Task objective
Every line from the one containing "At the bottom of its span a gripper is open" to the one containing "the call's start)" in the records below, both included, must be set down exactly, and no other line.

Dataset items
Start of Block

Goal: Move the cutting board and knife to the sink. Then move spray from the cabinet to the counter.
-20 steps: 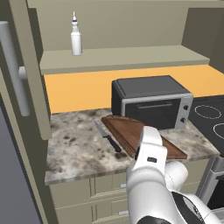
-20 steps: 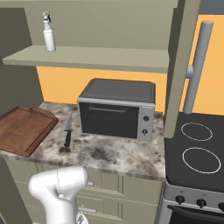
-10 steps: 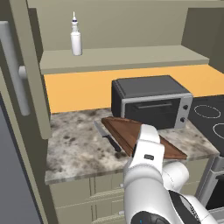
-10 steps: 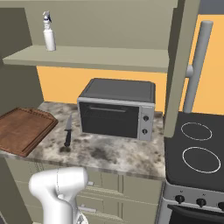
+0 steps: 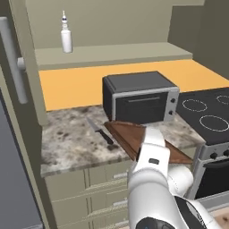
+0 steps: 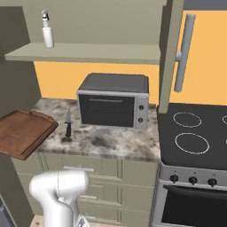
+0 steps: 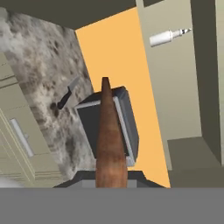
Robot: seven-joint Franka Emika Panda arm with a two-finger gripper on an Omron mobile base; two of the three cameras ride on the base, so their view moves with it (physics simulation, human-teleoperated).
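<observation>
The tool (image 7: 111, 175) is clamped on the reddish-brown rimmed wooden cutting board (image 6: 22, 132), held just off the speckled marble table's (image 5: 71, 143) front edge. The black-handled knife (image 5: 100, 131) lies mid-table; the white spray bottle (image 5: 66, 38) stands on the cabinet shelf (image 5: 112, 54). Nothing delivered.

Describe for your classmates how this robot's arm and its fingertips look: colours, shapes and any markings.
The arm is glossy white, built of rounded tube-like segments, with a small dark rectangular marking on its upper link and dark seams at the joints. In the hand view, the gripper shows two small dark fingertips. No cables show.
</observation>
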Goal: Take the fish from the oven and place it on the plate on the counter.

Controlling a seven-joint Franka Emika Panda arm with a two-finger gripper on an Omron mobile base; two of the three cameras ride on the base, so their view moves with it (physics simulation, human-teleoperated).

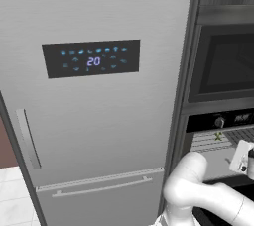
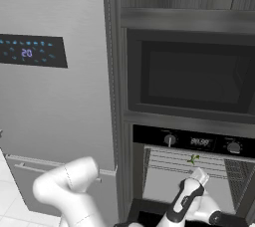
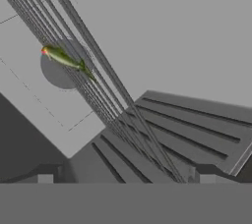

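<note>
The oven (image 2: 199, 142) stands open, its black knob strip (image 1: 225, 120) above the cavity. A tiny olive-green fish (image 3: 65, 59) lies on a silver wire rack (image 3: 113, 101) inside, also seen as a small green speck (image 2: 193, 159) (image 1: 218, 136). My gripper (image 2: 199, 174) (image 1: 242, 157) hovers at the cavity's mouth, just below and in front of the fish. In the hand view its fingertips (image 3: 45, 179) stand wide apart, so the gripper (image 3: 126, 179) is open and holds nothing. The plate and the counter are out of view.
A black microwave (image 2: 193, 75) (image 1: 225, 61) sits directly above the oven. To the left stands a tall steel fridge (image 1: 94, 121) with a lit display (image 2: 27, 52). Ribbed oven side walls (image 3: 192, 129) flank the rack. The dark open oven door (image 2: 149, 210) lies below my arm.
</note>
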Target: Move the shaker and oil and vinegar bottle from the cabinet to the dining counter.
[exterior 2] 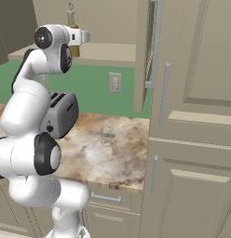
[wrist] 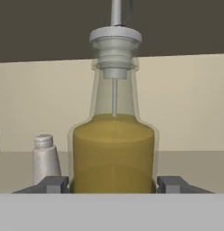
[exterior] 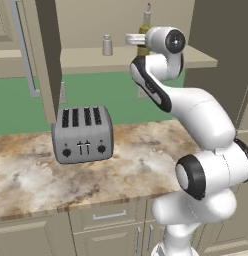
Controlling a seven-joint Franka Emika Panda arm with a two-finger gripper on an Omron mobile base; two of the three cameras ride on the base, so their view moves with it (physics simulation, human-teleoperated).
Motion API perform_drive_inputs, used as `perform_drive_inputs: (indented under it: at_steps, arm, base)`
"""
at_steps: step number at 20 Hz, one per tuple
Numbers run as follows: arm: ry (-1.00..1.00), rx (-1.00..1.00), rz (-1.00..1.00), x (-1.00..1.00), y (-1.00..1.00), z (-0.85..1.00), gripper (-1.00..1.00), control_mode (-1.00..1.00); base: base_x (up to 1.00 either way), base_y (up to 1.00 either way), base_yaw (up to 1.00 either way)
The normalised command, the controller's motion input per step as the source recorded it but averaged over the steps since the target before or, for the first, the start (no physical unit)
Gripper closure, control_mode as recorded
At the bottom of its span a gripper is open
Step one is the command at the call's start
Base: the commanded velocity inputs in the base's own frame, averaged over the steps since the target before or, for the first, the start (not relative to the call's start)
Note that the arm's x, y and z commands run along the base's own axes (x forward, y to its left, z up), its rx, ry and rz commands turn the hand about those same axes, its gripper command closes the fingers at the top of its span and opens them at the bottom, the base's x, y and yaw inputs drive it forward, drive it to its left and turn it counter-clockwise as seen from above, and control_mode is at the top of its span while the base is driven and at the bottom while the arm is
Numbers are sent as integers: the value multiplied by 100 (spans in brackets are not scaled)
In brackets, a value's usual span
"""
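The step in hand is the grasp of the oil and vinegar bottle (wrist: 114, 149), the first of the two things to leave the cabinet (exterior: 46, 60). The bottle stands upright on the cabinet shelf (exterior: 86, 59), and the gripper (wrist: 114, 184) has its two fingers (wrist: 53, 184) on either side of the bottle's lower body, one on each flank. In the hand view the fingers look to be touching the glass or very nearly so; I judge that they are pinching the bottle, but its base is hidden, so I cannot tell if it is lifted from the shelf. In the left base view the arm reaches up to the shelf, and the hand covers most of the bottle.

The shaker (exterior: 107, 45) stands upright on the same shelf, apart from the bottle on the side of the open cabinet door (exterior: 46, 30), and it is not touched.

The next move, as I judge it, calls for a small lift and then a straight pull back out of the cabinet, with the bottle kept upright. The shaker and the door edge should be avoided. Below on the table (exterior: 26, 175) stands a toaster (exterior: 82, 134), so the descent should not be too early. Afterwards the base must drive to the dining counter.
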Motion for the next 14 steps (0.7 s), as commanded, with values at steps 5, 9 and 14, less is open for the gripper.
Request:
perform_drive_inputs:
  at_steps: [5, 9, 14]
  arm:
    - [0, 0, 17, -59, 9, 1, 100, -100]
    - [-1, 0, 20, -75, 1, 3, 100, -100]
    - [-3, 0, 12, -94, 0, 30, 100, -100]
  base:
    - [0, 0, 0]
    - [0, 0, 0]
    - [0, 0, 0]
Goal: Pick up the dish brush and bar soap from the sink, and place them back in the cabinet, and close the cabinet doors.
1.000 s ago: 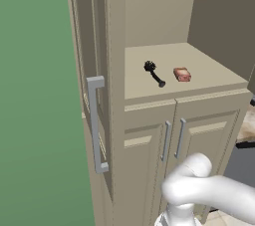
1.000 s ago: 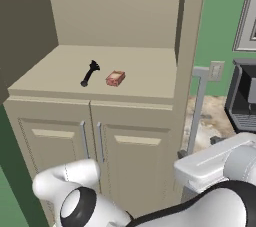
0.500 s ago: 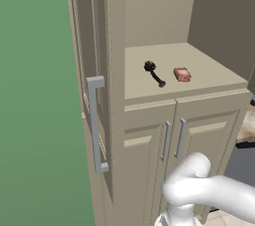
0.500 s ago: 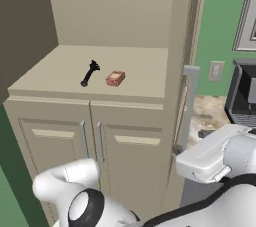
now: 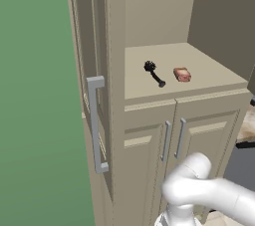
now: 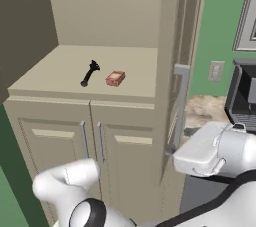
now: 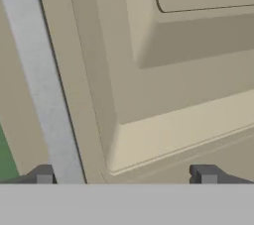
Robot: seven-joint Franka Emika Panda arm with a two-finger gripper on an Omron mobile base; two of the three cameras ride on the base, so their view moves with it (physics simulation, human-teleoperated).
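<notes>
The brush (image 5: 153, 72) and soap (image 5: 182, 74) lie side by side, apart, on the cabinet (image 6: 125, 16) shelf (image 5: 209, 68), mid-shelf toward its front edge. Both doors stand swung out, the left door (image 5: 102, 100) and right door (image 6: 175, 106) edge-on, each with a grey bar handle (image 7: 42, 85). The pincer (image 7: 126, 175) is spread wide, empty, close against a door panel, one fingertip (image 7: 44, 175) beside the handle.

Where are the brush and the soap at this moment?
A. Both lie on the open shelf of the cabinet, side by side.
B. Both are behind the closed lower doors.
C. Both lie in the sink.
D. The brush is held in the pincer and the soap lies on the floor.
A: the brush and the soap lie apart on the cabinet shelf, above the shut lower doors.
</notes>
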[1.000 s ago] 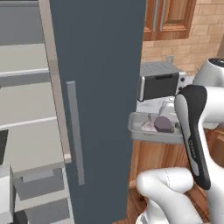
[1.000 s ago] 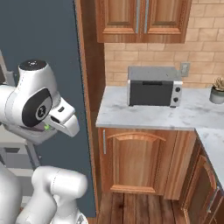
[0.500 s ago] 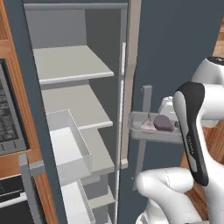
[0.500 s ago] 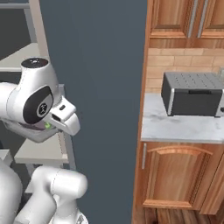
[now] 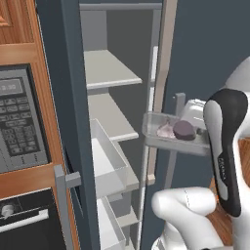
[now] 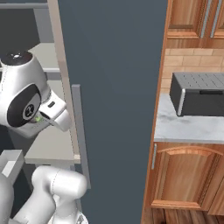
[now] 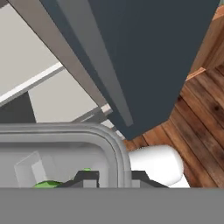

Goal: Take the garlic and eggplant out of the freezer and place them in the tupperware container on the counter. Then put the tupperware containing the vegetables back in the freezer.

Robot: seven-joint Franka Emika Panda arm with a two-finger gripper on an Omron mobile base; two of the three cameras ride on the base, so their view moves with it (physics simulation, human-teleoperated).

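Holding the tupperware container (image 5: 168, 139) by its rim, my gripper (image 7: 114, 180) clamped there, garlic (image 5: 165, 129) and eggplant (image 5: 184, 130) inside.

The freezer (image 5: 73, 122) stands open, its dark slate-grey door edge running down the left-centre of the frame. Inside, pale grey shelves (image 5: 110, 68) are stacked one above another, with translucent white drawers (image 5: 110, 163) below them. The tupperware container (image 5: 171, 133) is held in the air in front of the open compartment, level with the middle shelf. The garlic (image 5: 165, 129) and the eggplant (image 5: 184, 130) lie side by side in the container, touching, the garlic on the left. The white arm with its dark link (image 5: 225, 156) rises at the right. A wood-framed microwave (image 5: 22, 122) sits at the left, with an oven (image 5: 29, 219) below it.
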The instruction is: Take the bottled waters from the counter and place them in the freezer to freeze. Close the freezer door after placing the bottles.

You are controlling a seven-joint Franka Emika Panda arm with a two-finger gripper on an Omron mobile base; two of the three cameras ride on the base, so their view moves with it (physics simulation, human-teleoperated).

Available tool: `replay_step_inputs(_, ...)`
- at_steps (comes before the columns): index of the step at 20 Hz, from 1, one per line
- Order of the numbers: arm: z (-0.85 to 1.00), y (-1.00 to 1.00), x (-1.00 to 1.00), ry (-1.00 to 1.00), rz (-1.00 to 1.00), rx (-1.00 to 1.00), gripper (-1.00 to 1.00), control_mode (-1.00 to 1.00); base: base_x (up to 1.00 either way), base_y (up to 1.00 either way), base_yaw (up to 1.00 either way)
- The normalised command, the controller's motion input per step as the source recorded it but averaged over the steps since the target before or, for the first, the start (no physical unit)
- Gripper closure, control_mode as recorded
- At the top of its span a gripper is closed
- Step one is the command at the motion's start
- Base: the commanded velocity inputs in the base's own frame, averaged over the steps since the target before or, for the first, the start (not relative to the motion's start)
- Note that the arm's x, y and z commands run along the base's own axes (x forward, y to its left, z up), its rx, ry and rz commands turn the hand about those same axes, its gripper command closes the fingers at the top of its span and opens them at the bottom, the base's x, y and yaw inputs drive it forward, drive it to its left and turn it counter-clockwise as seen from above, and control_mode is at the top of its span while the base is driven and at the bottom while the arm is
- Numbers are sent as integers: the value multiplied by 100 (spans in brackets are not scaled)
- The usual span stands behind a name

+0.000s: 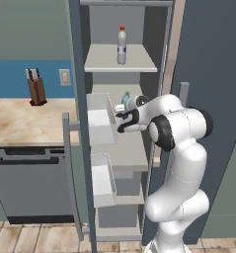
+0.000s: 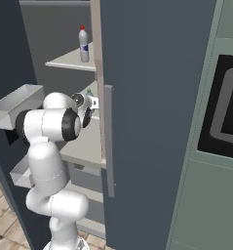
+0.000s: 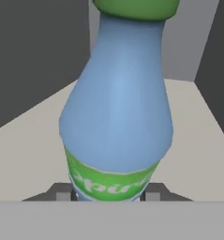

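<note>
The freezer point(image 1: 124, 148) stands open, with its freezer door point(image 1: 77, 74) swung out to the left. A whitish bottled water with a red cap point(image 1: 121, 46) point(image 2: 83, 45) stands upright on an upper shelf. My gripper point(image 1: 125, 107) point(image 2: 91, 102) point(image 3: 108, 194) reaches in over the middle shelf point(image 3: 33, 154) and is shut on the blue-green bottled water with a green cap point(image 3: 115, 108) point(image 1: 126, 96) point(image 2: 89, 92), which is upright. Dark fingertips point(image 3: 62, 193) press both sides of its green label. I cannot tell whether its base touches the shelf. The counter point(image 1: 20, 121) lies to the left.
White door bins point(image 1: 100, 118) jut from the open door close to my arm. The freezer's right door point(image 2: 152, 97), with a vertical bar handle point(image 2: 108, 141), is shut. A knife block point(image 1: 36, 89) stands on the counter above a dark dishwasher front point(image 1: 30, 183).
</note>
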Motion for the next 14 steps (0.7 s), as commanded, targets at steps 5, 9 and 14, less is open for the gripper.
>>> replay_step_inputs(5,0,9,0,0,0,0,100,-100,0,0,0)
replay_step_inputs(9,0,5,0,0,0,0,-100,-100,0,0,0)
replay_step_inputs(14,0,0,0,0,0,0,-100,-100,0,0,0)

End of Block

Output below
At the bottom of its span a gripper is open
Step one is the command at the call's start
Base: the commanded velocity inputs in the base's own frame, averaged over the steps since the target before or, for the first, the start (not relative to the call's start)

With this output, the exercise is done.